Kentish Gazette - Tuesday 15 May 1860
CHATHAM.
CHATHAM AND THE MEDWAY.—When Mr. Chisholm Gooden, a few years since, drew the attention of the Government to the desperate prospects of Chatham Dockyard, on which such enormous sums had been expended, tbe only reply vouchsafed was, a notice of the recent improvements as to the extension of the slipways, together with the promise of a letter of thanks from the Lords Commissioners and their then hydrographer but, after the lapse of half a dozen years, even this poor acknowledgment has as yet been actually withheld Mr. Gooden's predictions are being rapidly verified. Owing to the shameful neglect of the embankments, he foretold, eight years ago, that it would soon be impossible to take up a line-of-battle ship to Chatham. On the 9th of last November it was accordingly found impossible for the Cressy (80) to proceed thither, and on more than one other occasion vessels of even lighter draught have been compelled to discharge their guns and heavy stores at Sheerness to enable them to proceed up the Medway.— Hans Busk's Navies of the World.
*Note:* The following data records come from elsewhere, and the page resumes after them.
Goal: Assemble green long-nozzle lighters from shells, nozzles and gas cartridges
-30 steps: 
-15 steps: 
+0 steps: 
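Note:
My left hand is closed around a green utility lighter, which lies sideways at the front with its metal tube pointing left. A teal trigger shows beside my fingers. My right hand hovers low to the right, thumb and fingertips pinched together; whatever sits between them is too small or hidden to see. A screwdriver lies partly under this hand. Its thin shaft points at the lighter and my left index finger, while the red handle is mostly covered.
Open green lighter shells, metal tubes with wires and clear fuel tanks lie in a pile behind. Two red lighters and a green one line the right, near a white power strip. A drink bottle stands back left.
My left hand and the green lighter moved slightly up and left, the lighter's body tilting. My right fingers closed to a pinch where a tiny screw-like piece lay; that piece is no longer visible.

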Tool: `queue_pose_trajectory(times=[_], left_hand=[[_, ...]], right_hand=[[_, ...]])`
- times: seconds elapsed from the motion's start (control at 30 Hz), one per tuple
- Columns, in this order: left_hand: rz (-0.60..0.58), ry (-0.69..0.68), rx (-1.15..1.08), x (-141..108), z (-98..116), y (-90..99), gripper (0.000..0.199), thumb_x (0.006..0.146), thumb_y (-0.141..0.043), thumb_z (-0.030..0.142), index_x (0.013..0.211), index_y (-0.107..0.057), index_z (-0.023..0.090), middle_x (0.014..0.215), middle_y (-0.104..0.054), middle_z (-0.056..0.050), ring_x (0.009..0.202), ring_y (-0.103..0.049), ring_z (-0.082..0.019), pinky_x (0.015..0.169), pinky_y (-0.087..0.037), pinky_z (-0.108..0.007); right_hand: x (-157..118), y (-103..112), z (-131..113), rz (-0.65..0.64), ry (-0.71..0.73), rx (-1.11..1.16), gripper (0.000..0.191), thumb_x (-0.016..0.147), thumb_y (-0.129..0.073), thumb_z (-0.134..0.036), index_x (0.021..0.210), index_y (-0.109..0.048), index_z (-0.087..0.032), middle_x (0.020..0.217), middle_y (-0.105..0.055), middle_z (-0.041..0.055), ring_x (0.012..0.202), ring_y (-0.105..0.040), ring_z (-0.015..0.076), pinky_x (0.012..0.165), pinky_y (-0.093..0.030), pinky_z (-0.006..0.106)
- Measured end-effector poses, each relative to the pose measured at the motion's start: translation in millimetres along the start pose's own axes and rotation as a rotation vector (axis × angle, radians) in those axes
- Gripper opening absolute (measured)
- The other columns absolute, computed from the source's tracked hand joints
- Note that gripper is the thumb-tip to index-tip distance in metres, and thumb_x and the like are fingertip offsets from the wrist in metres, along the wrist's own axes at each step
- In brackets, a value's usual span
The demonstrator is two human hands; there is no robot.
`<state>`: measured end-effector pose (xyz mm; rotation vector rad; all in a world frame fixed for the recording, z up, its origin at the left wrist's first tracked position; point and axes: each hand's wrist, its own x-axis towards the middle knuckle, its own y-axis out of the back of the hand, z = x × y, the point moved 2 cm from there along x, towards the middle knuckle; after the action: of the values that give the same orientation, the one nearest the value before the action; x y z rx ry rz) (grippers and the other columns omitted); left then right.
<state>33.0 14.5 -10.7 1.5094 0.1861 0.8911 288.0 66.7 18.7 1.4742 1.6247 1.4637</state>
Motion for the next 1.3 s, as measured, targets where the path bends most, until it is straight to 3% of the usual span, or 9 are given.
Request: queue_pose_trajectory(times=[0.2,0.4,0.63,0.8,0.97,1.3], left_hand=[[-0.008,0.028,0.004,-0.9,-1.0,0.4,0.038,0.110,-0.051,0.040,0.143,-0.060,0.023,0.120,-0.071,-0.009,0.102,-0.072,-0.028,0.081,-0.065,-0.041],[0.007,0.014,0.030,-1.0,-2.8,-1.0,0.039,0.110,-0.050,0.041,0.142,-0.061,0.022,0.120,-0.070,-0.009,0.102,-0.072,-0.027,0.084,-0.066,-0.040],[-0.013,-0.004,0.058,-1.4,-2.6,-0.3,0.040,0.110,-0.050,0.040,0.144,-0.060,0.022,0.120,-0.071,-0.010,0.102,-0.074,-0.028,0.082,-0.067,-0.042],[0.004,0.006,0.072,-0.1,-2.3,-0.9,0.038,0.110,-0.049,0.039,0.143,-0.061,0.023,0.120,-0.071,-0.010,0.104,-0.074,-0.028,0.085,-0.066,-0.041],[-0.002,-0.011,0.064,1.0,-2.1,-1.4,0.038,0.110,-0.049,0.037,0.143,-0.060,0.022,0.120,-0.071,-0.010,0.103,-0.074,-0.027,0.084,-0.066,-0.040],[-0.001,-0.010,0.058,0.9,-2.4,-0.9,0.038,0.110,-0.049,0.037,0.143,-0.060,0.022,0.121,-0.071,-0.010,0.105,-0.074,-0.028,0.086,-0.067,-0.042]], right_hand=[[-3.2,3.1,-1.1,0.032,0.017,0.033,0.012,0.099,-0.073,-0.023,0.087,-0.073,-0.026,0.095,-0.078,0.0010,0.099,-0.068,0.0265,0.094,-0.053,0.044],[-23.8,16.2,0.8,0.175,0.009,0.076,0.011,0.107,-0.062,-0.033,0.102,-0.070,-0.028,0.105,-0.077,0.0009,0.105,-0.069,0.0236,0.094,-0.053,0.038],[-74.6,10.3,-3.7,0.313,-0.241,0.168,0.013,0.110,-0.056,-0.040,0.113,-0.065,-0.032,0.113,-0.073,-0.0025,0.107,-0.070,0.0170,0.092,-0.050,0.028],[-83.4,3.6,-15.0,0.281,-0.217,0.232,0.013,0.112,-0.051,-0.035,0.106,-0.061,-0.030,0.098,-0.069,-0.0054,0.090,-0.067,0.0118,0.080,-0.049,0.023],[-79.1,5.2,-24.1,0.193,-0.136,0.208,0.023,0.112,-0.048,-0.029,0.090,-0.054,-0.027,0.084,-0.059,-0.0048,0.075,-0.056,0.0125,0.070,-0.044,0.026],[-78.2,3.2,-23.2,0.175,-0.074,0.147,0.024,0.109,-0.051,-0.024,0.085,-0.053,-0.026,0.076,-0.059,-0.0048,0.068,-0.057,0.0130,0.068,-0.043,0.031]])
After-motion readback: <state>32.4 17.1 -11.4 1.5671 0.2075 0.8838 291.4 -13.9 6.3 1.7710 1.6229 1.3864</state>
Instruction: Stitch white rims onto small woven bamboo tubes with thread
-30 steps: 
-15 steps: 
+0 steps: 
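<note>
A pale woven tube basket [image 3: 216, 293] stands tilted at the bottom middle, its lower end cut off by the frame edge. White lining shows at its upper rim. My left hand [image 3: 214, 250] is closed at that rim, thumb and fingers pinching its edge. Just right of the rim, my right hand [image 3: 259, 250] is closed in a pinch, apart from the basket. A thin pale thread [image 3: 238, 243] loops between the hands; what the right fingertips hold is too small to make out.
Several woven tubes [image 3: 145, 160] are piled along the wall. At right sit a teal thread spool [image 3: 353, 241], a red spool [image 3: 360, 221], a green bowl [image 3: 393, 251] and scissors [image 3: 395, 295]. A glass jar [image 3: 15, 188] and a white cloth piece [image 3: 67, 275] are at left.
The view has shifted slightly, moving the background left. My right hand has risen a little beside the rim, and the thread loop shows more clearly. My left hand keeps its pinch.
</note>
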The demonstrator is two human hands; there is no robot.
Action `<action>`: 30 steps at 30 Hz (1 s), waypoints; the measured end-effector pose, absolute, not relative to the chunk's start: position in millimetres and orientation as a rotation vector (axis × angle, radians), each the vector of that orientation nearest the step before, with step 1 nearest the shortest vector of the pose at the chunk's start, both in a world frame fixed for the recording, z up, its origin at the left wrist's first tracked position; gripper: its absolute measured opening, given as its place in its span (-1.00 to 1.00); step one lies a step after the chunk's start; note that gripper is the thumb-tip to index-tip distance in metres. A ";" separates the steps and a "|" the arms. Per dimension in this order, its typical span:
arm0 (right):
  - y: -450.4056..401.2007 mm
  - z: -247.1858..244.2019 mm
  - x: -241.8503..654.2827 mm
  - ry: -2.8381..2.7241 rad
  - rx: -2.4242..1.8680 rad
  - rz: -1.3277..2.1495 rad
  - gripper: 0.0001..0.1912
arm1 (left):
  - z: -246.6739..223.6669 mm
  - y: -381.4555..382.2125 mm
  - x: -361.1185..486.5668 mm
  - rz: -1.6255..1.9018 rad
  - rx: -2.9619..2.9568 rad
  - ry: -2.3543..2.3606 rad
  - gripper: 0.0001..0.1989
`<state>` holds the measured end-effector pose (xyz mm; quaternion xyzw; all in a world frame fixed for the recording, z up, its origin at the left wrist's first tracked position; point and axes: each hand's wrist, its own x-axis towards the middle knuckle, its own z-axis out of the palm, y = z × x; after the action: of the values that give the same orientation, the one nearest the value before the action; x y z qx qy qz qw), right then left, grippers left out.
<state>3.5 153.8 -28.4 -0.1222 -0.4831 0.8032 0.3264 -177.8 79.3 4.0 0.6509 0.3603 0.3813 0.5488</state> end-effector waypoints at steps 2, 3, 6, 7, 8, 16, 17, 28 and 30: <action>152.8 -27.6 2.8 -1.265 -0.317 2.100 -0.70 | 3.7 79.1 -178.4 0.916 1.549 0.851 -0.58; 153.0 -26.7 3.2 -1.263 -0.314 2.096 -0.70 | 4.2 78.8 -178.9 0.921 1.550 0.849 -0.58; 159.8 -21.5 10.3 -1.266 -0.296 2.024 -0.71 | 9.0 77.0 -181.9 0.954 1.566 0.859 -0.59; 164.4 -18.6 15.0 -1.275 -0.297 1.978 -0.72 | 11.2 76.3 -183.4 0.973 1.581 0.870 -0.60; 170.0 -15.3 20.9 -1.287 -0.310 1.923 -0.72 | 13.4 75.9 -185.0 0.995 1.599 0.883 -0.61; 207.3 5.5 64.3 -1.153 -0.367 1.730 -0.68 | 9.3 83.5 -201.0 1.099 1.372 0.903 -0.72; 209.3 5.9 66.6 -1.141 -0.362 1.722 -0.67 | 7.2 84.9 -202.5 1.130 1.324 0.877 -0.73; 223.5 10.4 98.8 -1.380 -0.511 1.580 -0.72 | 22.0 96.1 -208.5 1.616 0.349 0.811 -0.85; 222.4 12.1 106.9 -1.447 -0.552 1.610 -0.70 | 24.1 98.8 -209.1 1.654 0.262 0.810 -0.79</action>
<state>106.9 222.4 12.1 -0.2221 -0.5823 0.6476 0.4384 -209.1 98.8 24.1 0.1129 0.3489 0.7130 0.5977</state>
The survey of two more of the contract mortar vessels, numbered 31 and 48, built for the Admiralty towards the close of the Russian war, has just been completed at Chatham Dockyard, the vessels having been hauled up out of the river on the slip, in order to facilitate the survey. The result of the inspection has shown that both the vessels are as rotten as those first inspected, and utterly unfit for further service; indeed, so rotten were they found to be, that after a portion of the planking had been removed enough was exhibited to satisfy the officers appointed to inspect them that it was unnecessary to extend the survey, and they were accordingly closed up and sent afloat to await an Admiralty order for them to be broken up. It is not yet known whether the Admiralty will have the whole of the gun and mortar vessels lying in Chatham harbour hauled up at the dockyard and inspected, with the view of ascertaining their condition but, as they were all built by contract, there would seem to be no doubt, from those already surveyed, the majority, if not nearly the whole, will be found so rotten as to render them unfit for further service. The two mortar vessels numbered 30 and 32 are being taken to pieces by a numerous body of shipwrights, and the planking having been removed and the timbers laid bare, their fearfully rotten state is at once apparent. Scarcely timber can be discovered which does not contain a liberal quantity "sap." Indeed, portions of the timbers may be picked to pieces with the finger, showing the disgracefully faulty timber which, there can be no doubt, was purposely used in their construction. The workmanship is likewise of a very inferior character, and contrasts strongly with that exhibited in the vessels of war under construction on the adjoining slips, the hired shipwrights who are employed breaking them frequently remarking that the timbers of the vessels seem to have been "thrown" together.